# TASK GOAL
From the listing below, select every line where the word "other" appears.

# INFORMATION SHOWN
☆ ☆ ☆ ☆

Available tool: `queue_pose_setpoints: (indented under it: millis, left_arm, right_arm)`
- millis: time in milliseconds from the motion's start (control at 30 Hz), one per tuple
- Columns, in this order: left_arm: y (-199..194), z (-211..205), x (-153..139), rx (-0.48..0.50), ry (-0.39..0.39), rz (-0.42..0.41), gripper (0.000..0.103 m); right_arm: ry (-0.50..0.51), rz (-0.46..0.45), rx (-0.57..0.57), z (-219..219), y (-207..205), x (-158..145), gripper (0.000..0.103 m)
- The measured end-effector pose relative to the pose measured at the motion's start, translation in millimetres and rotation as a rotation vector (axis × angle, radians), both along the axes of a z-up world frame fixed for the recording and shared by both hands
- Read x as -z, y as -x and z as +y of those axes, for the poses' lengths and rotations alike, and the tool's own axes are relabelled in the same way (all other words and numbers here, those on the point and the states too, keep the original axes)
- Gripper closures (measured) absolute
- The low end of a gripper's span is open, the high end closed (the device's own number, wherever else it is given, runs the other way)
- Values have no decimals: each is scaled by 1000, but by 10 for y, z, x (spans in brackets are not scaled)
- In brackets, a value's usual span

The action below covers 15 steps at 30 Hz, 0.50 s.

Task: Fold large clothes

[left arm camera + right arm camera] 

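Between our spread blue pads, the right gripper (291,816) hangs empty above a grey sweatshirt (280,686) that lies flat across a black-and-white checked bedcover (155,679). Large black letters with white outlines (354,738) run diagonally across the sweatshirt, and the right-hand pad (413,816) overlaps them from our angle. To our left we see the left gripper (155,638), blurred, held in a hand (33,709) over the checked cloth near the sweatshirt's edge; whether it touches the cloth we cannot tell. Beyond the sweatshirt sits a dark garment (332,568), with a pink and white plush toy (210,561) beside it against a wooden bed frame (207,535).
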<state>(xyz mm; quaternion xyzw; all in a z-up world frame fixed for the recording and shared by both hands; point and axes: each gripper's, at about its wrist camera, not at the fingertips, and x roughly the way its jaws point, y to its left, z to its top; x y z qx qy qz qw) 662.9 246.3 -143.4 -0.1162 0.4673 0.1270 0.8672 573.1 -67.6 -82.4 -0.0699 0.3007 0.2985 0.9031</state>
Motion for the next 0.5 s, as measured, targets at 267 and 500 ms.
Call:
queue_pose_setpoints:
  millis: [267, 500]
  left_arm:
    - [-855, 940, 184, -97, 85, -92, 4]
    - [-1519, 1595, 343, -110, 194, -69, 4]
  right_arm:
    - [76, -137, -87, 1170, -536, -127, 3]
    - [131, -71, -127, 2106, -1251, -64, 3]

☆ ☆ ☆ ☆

# SOLUTION FOR THIS EXERCISE
- Read x as -z, y as -x and z as +y of those axes, for the poses' lengths and rotations alike, and the tool's own axes are relabelled in the same way (all other words and numbers here, those on the point and the states too, keep the original axes)
- The low end of a gripper's span is open, the high end closed (the device's own number, wherever else it is given, runs the other way)

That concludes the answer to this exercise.